**EXERCISE OBJECTIVE:** Please write out every line of the material exactly.

____

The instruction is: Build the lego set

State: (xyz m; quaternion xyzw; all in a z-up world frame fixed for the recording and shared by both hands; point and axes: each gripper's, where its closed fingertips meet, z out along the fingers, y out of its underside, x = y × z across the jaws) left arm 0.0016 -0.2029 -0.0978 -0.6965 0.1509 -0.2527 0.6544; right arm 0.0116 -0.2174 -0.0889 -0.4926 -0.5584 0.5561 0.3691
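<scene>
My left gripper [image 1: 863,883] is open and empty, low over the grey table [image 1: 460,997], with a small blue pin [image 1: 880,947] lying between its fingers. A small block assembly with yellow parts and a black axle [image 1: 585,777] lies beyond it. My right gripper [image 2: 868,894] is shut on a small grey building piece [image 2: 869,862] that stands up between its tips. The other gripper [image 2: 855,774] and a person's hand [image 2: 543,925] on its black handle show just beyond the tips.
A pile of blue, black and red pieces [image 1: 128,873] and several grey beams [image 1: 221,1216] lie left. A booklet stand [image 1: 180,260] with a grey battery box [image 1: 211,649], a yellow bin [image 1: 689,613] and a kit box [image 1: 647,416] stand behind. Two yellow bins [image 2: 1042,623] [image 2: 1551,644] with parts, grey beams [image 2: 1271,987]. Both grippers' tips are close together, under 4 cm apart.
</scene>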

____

**EXERCISE ANSWER:**
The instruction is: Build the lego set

State: (xyz m; quaternion xyzw; all in a z-up world frame fixed for the recording and shared by both hands; point and axes: each gripper's, where its closed fingertips meet, z out along the fingers, y out of its underside, x = y × z across the jaws) left arm 0.0016 -0.2029 -0.0978 -0.6965 0.1509 -0.2527 0.6544; right arm 0.0116 -0.2174 -0.0889 -0.4926 -0.5584 0.5561 0.3691
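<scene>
My left gripper [image 1: 863,883] is open and empty, low over the grey table [image 1: 460,997], with a small blue pin [image 1: 880,947] lying between its fingers. A small block assembly with yellow parts and a black axle [image 1: 585,777] lies beyond it. My right gripper [image 2: 868,894] is shut on a small grey building piece [image 2: 869,862] that stands up between its tips. The other gripper [image 2: 855,774] and a person's hand [image 2: 543,925] on its black handle show just beyond the tips.
A pile of blue, black and red pieces [image 1: 128,873] and several grey beams [image 1: 221,1216] lie left. A booklet stand [image 1: 180,260] with a grey battery box [image 1: 211,649], a yellow bin [image 1: 689,613] and a kit box [image 1: 647,416] stand behind. Two yellow bins [image 2: 1042,623] [image 2: 1551,644] with parts, grey beams [image 2: 1271,987]. Both grippers' tips are close together, under 4 cm apart.
</scene>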

No further response is required.